A year of intense and prolonged wildfires has resulted in an estimated 1,760 megatons of carbon emissions being released into the atmosphere in 2021, according to scientists from the Copernicus Atmosphere Monitoring Service (CAMS).
The year also saw some of the highest estimated emissions in several regions around the world based on the CAMS 19-year Global Fire Assimilation System (GFAS) data set.
Implemented by the European Centre for Medium-Range Weather Forecasts (ECMWF) on behalf of the European Commission, with funding from the European Union, CAMS uses satellite observations to closely monitor active fires worldwide, providing estimated emissions and the impact on atmospheric composition and air quality.
In April 2021, intense and persistent fire activity was observed in western Siberia and Canada. The pattern of activity observed by CAMS scientists coincided with high surface temperature anomalies in these regions.
Several extreme wildfires occurred during summer 2021, which led to the highest estimated emissions for some of the months in the CAMS GFAS data set. This included vast expanses in North America, Siberia, eastern and central Mediterranean, and North Africa. July’s monthly total estimated emissions were soon the highest for 2021 in the CAMS GFAS data set with 343 megatons of carbon released into the atmosphere. More than half of the emissions were ascribed to fires in North America and Siberia, two of the worst affected regions. According to GFAS data, August followed suit with the monthly total estimated emissions being even higher, with an estimated 378 megatons of carbon released into the atmosphere globally.
A huge number of wildfires raged across areas of western Siberia around Omsk and Tyumen, resulting in daily emissions at well above the mean of previous years in the data set for 2003-2021. Meanwhile, eastern territories were not as active early in the season. According to CAMS, the difference was clearly reflected in the surface temperature anomalies for the regions. In the summer, however, wildfires in the Sakha Republic in northeastern Siberia set the highest summertime total in the CAMS GFAS data set from June to August at more than double previous years. Furthermore, daily fire intensity, measured as Fire Radiative Power (FRP), reached significantly above-average levels from June right through to early September. Other regions in eastern Russia, including parts of the Arctic Circle, Chukotka Autonomous Okrug and Irkutsk Oblast, also experienced fires, but much less than in 2020 and 2019.
Wildfires burned across western parts of North America for a significant period from the end of June to late August. The worst affected areas included several provinces in Canada, as well as California and the states in the Pacific Northwest of the USA. Among the fires was also the largest recorded fire in Californian state history, dubbed the Dixie Fire after the road in which it started. In all, the fires released estimated total carbon emissions of approximately 83 megatons into the atmosphere. The high intensity and persistence of the wildfire emissions could be seen in CAMS global forecasts as a large plume of smoke crossed the North Atlantic and, mixing with wildfires from Siberia, reached western parts of the British Isles and northwest Europe in late August before traveling across large parts of Europe.
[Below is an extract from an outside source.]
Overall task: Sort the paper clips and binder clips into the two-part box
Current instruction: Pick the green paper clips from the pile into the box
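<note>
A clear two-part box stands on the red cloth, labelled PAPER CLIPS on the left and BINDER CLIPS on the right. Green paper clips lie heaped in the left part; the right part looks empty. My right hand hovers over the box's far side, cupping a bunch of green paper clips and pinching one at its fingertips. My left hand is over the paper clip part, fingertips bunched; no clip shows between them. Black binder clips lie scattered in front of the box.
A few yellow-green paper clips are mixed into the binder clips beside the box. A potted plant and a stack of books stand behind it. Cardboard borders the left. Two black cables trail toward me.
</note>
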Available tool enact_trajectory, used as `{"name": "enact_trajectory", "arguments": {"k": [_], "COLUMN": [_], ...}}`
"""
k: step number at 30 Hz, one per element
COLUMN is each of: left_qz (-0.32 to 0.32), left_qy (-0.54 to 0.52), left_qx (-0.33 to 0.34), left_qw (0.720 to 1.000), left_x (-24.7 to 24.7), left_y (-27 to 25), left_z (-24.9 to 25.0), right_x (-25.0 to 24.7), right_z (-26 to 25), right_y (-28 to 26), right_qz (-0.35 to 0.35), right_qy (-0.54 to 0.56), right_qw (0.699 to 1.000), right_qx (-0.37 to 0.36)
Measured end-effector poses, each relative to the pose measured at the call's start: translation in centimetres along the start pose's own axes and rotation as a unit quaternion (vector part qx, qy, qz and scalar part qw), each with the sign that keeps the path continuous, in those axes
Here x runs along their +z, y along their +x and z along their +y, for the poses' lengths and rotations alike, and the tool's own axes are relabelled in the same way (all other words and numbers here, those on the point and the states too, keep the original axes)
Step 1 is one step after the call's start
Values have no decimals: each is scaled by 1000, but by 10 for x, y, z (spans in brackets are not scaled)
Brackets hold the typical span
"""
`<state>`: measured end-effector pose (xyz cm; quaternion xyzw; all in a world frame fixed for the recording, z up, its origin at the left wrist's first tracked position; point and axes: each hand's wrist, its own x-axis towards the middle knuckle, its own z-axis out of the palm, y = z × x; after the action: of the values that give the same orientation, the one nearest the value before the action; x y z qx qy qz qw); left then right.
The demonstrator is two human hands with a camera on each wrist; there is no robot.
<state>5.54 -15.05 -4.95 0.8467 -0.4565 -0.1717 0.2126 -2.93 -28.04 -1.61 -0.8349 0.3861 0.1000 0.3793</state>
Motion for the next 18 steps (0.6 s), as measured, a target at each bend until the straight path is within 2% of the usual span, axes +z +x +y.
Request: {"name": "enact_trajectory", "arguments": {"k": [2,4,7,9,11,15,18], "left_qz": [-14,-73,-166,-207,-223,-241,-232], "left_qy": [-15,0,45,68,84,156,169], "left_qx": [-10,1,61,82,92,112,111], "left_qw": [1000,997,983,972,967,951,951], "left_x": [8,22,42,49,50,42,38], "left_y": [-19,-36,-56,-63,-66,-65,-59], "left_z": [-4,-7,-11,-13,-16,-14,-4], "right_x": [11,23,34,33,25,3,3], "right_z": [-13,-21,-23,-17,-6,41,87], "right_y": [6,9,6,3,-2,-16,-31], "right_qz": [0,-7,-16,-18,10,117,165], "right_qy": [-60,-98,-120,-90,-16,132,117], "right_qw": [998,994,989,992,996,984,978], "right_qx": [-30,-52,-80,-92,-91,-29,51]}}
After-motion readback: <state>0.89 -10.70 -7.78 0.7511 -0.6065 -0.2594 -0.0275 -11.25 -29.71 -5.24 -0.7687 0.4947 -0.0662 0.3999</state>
Many countries around the eastern and central Mediterranean suffered several days of high-intensity wildfires in July and August, leading to high concentrations of fine particulate matter (known as PM2.5) and degraded air quality. The particularly dry and hot conditions throughout the summer months provided the ideal environment for intense and long-lasting wildfires. Turkey was the worst hit in July with CAMS GFAS data showing daily fire intensity at very high levels that were well above average for the region. Other countries also affected by the devastating wildfires included Greece, Italy, Albania, North Macedonia, Spain, Algeria and Tunisia.
Seasonal crop stubble burning in Pakistan and northwestern India occurs every year between late September and the end of November. The haze and smoke pollution caused by this activity was clearly apparent in visible satellite imagery during October and November 2021 and has also been reflected in very high values of fine particulate matter and aerosol optical depth in the CAMS global forecasts throughout the region. Significant air pollution was observed, and reported, throughout the Indo-Gangetic Plain (IGP), affecting millions of people. The majority of the fires were in the Indian states of Punjab and Haryana.
Mark Parrington, senior scientist and wildfire expert at the ECMWF CAMS, said, “As the year draws to a close, we have seen extensive regions experience intense and prolonged wildfire activity, some of which has been at a level not observed in the last couple of decades. Drier and hotter regional conditions caused by global warming increase the risk of flammability and fire risk of vegetation and this has been reflected in the extremely large, fast-developing and persistent fires we have been monitoring.
“It is clear from 2021 that climate change is providing the ideal environments for wildfires, which can also be exacerbated by local weather conditions. Our five-day forecasts allow decision-makers, organizations and individuals to take mitigating action in advance of any pollution incidents,” he added.